Cyprus, which avoided bankruptcy earlier in 2013 after agreeing to a painful rescue deal, has approved its 2014 state budget, providing for a 10% reduction in annual spending in line the austerity plan drawn up by international lenders.
Cyprus' euro area partners and the International Monetary Fund (IMF) have set strict fiscal targets for the country as conditions for its bailout. The targets are to be met with deep spending cuts as the government is keen on avoiding new taxes to fill its coffers.
On 19 October, the 56-member parliament of the country approved the budget, with a majority of 30 lawmakers voting in favour. While 20 members from the communist party AKEL voted against the budget plan, four lawmakers from socialist EDEK party abstained from voting.
The approved budget projects the country's total spending at €7.75bn ($10.59bn, £6.47bn), and revenue at €7.96bn.
Cyprus, which is one of the smallest eurozone economies, came closer to bankruptcy in March, after the country faced a cash crunch due to years of fiscal troubles and its banking system's deep exposure to troubled Greece.
Cyprus secured a €10bn rescue package from international lenders by promising to implement severe banking restrictions and a set of austerity measures.
It was the first country in the bloc to go through a "bail-in" process, where thousands of depositors lost their savings, as a result of enforced banking conditions.
In order to receive its bailout, Cyprus had to raise €5.8bn in a short amount of time, or face being kicked out of the single currency.
It had to shut down Cyprus Popular Bank, also known as Laiki, in order to raise the cash.

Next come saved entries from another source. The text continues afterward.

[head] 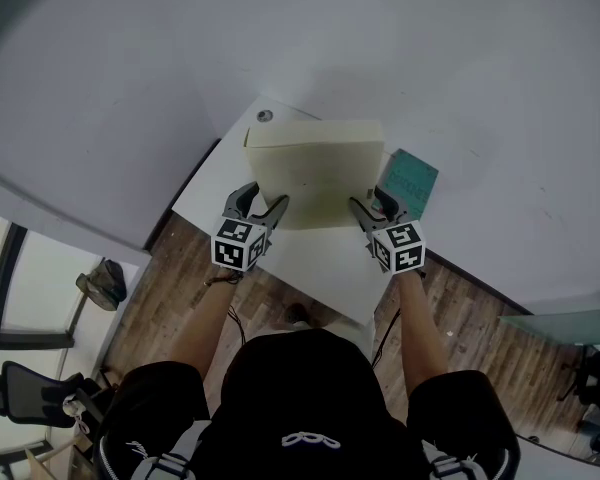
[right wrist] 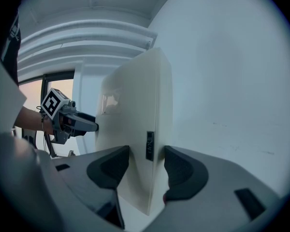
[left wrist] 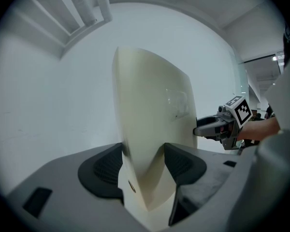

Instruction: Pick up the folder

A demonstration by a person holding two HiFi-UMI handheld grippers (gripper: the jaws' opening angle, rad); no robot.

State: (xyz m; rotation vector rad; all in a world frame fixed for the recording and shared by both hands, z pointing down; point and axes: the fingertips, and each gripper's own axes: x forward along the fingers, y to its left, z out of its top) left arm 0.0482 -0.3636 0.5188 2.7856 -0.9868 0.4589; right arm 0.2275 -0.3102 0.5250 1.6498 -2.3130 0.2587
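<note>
1. Left gripper point(head: 263, 204): grey moulded body carrying a cube with black-and-white square markers point(head: 238, 245). Its jaws were clamped on the left edge of the folder, with the dark ribbed pads point(left wrist: 106, 166) pressed against both faces.
2. Cream, thick, box-shaped folder point(head: 315, 168): smooth matt board with squared corners. It was held upright between the two grippers over the tabletop; no view showed whether its lower edge touched. There was a small round eyelet point(left wrist: 131, 185) near the left edge and a narrow dark rectangular slot point(right wrist: 150, 145) on the right edge.
3. Right gripper point(head: 370, 201): same grey build and marker cube point(head: 400, 246). Its jaws were set wide and closed on the folder's right edge, with the pads point(right wrist: 181, 170) bearing on either face.
4. White, smooth rectangular tabletop point(head: 310, 258): it lay beneath the folder and against a pale wall.
5. Teal, flat rectangular booklet point(head: 412, 181): it lay on the tabletop just right of the folder.
6. Brown wood-plank floor point(head: 180, 278): it showed on both sides of the tabletop.
</note>
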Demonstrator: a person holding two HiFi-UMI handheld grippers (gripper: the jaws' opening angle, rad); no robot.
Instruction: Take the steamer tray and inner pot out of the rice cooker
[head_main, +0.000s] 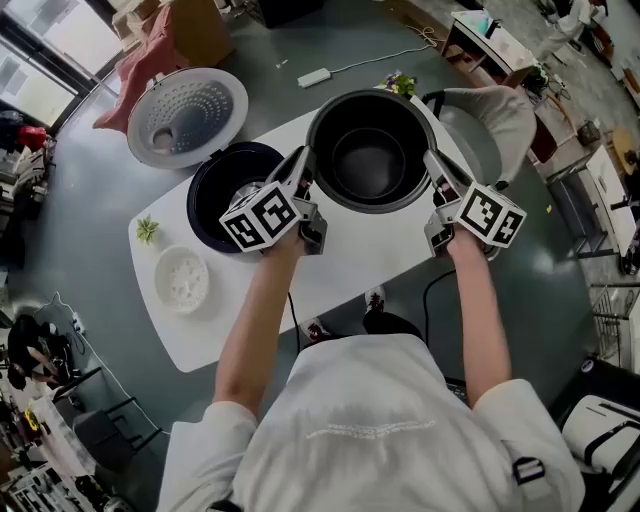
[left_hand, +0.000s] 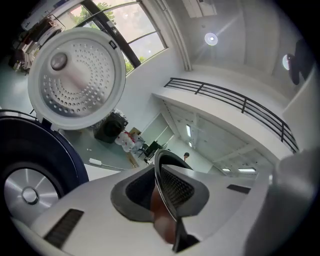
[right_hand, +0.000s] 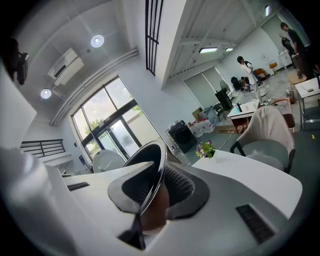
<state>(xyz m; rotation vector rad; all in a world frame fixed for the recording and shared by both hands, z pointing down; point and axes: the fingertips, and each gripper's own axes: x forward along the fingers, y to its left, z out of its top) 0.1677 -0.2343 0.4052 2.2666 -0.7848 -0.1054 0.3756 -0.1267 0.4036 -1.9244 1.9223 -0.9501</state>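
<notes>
The dark round inner pot hangs over the white table, just right of the rice cooker. My left gripper is shut on the left side of the pot's rim and my right gripper on the right side. In the left gripper view the thin rim runs between the jaws of the left gripper. The right gripper view shows the same for the rim and the right gripper. The cooker stands with its perforated lid up and its heating plate bare. A white round steamer tray lies at the table's left end.
A small green plant sits near the tray, and a flower pot at the table's far edge. A grey chair stands beyond the table on the right. A white power strip lies on the floor behind.
</notes>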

Bank of Cyprus also assumed some of Laiki's assets and was therefore forced to take on Laiki's emergency liquidity assistance (ELA) liability.
Tough Time Ahead
Earlier, a joint report from the European Union, European Commission and IMF officials warned that Cyprus' road to economic recovery remains rocky.
While the lenders were generally pleased with the steps that Cyprus had taken to stabilize its financial sector - including imposing capital controls, they noted that further hard work would be required to restore economic stability.
In addition to spending cuts, the Cyprus government is planning to privatise the state telecoms, electricity and ports authorities in order to meet the bailout requirements.
The government noted that while it is far away from the danger of meltdown, it has a tough year lying ahead with the economy projected to contract by 4.8%. Adding to the country's pains, unemployment there is expected to peak above 19%.